PROBLEM TO SOLVE:
Output the listing below, keeping each line exactly as it stands.

══════

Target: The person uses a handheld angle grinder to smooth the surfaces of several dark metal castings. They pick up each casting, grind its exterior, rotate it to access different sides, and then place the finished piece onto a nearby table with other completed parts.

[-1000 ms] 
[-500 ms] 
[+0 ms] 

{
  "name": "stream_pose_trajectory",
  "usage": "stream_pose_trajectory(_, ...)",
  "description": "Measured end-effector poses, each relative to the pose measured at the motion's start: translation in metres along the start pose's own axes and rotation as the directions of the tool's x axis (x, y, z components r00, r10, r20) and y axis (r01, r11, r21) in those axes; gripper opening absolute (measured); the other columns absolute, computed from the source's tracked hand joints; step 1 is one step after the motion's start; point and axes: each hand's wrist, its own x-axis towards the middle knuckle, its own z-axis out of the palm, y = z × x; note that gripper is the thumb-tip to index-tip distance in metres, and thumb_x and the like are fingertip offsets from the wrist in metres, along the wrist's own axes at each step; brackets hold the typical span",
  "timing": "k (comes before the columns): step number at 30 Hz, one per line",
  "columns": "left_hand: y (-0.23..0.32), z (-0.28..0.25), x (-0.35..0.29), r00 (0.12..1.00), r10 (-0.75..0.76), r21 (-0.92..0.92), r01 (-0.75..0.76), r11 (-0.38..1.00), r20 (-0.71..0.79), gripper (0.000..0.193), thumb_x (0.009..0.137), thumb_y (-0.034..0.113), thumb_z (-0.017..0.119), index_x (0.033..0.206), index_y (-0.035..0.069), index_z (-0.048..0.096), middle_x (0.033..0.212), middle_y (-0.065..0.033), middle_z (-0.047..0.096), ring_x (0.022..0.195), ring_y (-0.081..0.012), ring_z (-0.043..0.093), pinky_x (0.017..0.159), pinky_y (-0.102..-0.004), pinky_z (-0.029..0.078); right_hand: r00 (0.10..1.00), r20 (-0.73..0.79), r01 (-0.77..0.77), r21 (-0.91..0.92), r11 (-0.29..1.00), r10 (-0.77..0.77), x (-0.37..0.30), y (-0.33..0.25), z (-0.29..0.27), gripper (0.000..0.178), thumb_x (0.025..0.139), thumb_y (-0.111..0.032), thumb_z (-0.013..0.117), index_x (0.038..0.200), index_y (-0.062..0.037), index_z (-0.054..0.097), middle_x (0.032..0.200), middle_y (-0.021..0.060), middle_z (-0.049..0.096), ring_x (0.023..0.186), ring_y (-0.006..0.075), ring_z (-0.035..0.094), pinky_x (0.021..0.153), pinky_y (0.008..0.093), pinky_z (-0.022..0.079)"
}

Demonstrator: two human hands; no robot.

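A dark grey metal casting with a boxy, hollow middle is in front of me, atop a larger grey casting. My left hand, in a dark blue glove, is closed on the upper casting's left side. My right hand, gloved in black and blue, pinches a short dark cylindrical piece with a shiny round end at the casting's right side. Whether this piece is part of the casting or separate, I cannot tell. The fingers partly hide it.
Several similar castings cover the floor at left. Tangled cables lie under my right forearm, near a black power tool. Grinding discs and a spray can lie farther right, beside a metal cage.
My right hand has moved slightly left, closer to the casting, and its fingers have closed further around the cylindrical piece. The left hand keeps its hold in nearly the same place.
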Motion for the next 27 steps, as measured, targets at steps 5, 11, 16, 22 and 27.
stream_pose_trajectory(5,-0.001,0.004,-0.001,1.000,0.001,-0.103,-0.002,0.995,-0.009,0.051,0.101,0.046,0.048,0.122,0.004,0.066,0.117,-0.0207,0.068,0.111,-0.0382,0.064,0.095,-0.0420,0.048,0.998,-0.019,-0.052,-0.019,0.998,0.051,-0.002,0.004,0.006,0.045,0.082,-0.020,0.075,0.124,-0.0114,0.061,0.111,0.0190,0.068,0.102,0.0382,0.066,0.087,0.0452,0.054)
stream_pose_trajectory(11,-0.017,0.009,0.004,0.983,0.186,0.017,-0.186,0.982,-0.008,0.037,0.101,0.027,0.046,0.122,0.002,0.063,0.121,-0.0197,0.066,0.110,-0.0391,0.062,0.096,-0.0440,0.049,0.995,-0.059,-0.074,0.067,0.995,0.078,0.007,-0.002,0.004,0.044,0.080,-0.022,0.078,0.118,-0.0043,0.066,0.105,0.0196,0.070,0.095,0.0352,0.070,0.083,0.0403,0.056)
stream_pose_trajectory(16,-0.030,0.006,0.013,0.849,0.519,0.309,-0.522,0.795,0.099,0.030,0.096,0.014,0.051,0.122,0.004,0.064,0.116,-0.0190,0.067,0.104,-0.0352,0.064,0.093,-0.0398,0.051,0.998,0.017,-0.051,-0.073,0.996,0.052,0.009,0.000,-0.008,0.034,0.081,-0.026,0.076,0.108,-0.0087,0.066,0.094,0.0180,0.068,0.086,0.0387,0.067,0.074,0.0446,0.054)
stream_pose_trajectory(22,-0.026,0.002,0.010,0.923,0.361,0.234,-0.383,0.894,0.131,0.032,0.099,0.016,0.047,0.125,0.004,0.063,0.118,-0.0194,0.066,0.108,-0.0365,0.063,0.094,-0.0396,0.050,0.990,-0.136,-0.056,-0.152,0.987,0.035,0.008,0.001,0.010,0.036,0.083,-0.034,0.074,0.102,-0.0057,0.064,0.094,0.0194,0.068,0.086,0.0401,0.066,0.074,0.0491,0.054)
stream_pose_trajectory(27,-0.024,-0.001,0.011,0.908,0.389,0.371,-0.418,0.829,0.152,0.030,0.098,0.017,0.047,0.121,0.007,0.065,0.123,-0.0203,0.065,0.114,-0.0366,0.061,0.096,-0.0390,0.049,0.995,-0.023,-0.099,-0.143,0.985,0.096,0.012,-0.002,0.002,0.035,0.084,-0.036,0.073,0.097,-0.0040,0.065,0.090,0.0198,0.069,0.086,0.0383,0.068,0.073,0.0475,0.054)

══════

ANSWER TO THE EXERCISE:
Target: The person uses a handheld angle grinder to smooth the surfaces of several dark metal castings. They pick up each casting, grind its exterior, rotate it to access different sides, and then place the finished piece onto a nearby table with other completed parts.

[-1000 ms] 
[-500 ms] 
[+0 ms] 

{
  "name": "stream_pose_trajectory",
  "usage": "stream_pose_trajectory(_, ...)",
  "description": "Measured end-effector poses, each relative to the pose measured at the motion's start: translation in metres along the start pose's own axes and rotation as the directions of the tool's x axis (x, y, z components r00, r10, r20) and y axis (r01, r11, r21) in those axes; gripper opening absolute (measured); the other columns absolute, computed from the source's tracked hand joints; step 1 is one step after the motion's start; point and axes: each hand's wrist, its own x-axis towards the middle knuckle, its own z-axis out of the palm, y = z × x; note that gripper is the thumb-tip to index-tip distance in metres, and thumb_x and the like are fingertip offsets from the wrist in metres, along the wrist's own axes at each step; brackets hold the typical span",
  "timing": "k (comes before the columns): step number at 30 Hz, one per line",
  "columns": "left_hand: y (-0.23..0.32), z (-0.28..0.25), x (-0.35..0.29), r00 (0.12..1.00), r10 (-0.75..0.76), r21 (-0.92..0.92), r01 (-0.75..0.76), r11 (-0.38..1.00), r20 (-0.71..0.79), gripper (0.000..0.193), thumb_x (0.009..0.137), thumb_y (-0.034..0.113), thumb_z (-0.017..0.119), index_x (0.033..0.206), index_y (-0.035..0.069), index_z (-0.048..0.096), middle_x (0.033..0.212), middle_y (-0.065..0.033), middle_z (-0.047..0.096), ring_x (0.022..0.195), ring_y (-0.081..0.012), ring_z (-0.043..0.093), pinky_x (0.017..0.159), pinky_y (-0.102..-0.004), pinky_z (-0.029..0.078); right_hand: r00 (0.10..1.00), r20 (-0.73..0.79), r01 (-0.77..0.77), r21 (-0.91..0.92), r11 (-0.29..1.00), r10 (-0.77..0.77), x (-0.37..0.30), y (-0.33..0.25), z (-0.29..0.27), gripper (0.000..0.178), thumb_x (0.025..0.139), thumb_y (-0.111..0.032), thumb_z (-0.013..0.117), index_x (0.038..0.200), index_y (-0.062..0.037), index_z (-0.054..0.097), middle_x (0.032..0.200), middle_y (-0.021..0.060), middle_z (-0.049..0.096), ring_x (0.023..0.186), ring_y (-0.006..0.075), ring_z (-0.035..0.094), pinky_x (0.021..0.153), pinky_y (0.008..0.093), pinky_z (-0.022..0.079)"
}

Demonstrator: two human hands; no robot.

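A dark grey metal casting with a boxy, hollow middle is in front of me, atop a larger grey casting. My left hand, in a dark blue glove, is closed on the upper casting's left side. My right hand, gloved in black and blue, pinches a short dark cylindrical piece with a shiny round end at the casting's right side. Whether this piece is part of the casting or separate, I cannot tell. The fingers partly hide it.
Several similar castings cover the floor at left. Tangled cables lie under my right forearm, near a black power tool. Grinding discs and a spray can lie farther right, beside a metal cage.
My right hand has moved slightly left, closer to the casting, and its fingers have closed further around the cylindrical piece. The left hand keeps its hold in nearly the same place.
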Motion for the next 27 steps, as measured, targets at steps 5, 11, 16, 22 and 27.
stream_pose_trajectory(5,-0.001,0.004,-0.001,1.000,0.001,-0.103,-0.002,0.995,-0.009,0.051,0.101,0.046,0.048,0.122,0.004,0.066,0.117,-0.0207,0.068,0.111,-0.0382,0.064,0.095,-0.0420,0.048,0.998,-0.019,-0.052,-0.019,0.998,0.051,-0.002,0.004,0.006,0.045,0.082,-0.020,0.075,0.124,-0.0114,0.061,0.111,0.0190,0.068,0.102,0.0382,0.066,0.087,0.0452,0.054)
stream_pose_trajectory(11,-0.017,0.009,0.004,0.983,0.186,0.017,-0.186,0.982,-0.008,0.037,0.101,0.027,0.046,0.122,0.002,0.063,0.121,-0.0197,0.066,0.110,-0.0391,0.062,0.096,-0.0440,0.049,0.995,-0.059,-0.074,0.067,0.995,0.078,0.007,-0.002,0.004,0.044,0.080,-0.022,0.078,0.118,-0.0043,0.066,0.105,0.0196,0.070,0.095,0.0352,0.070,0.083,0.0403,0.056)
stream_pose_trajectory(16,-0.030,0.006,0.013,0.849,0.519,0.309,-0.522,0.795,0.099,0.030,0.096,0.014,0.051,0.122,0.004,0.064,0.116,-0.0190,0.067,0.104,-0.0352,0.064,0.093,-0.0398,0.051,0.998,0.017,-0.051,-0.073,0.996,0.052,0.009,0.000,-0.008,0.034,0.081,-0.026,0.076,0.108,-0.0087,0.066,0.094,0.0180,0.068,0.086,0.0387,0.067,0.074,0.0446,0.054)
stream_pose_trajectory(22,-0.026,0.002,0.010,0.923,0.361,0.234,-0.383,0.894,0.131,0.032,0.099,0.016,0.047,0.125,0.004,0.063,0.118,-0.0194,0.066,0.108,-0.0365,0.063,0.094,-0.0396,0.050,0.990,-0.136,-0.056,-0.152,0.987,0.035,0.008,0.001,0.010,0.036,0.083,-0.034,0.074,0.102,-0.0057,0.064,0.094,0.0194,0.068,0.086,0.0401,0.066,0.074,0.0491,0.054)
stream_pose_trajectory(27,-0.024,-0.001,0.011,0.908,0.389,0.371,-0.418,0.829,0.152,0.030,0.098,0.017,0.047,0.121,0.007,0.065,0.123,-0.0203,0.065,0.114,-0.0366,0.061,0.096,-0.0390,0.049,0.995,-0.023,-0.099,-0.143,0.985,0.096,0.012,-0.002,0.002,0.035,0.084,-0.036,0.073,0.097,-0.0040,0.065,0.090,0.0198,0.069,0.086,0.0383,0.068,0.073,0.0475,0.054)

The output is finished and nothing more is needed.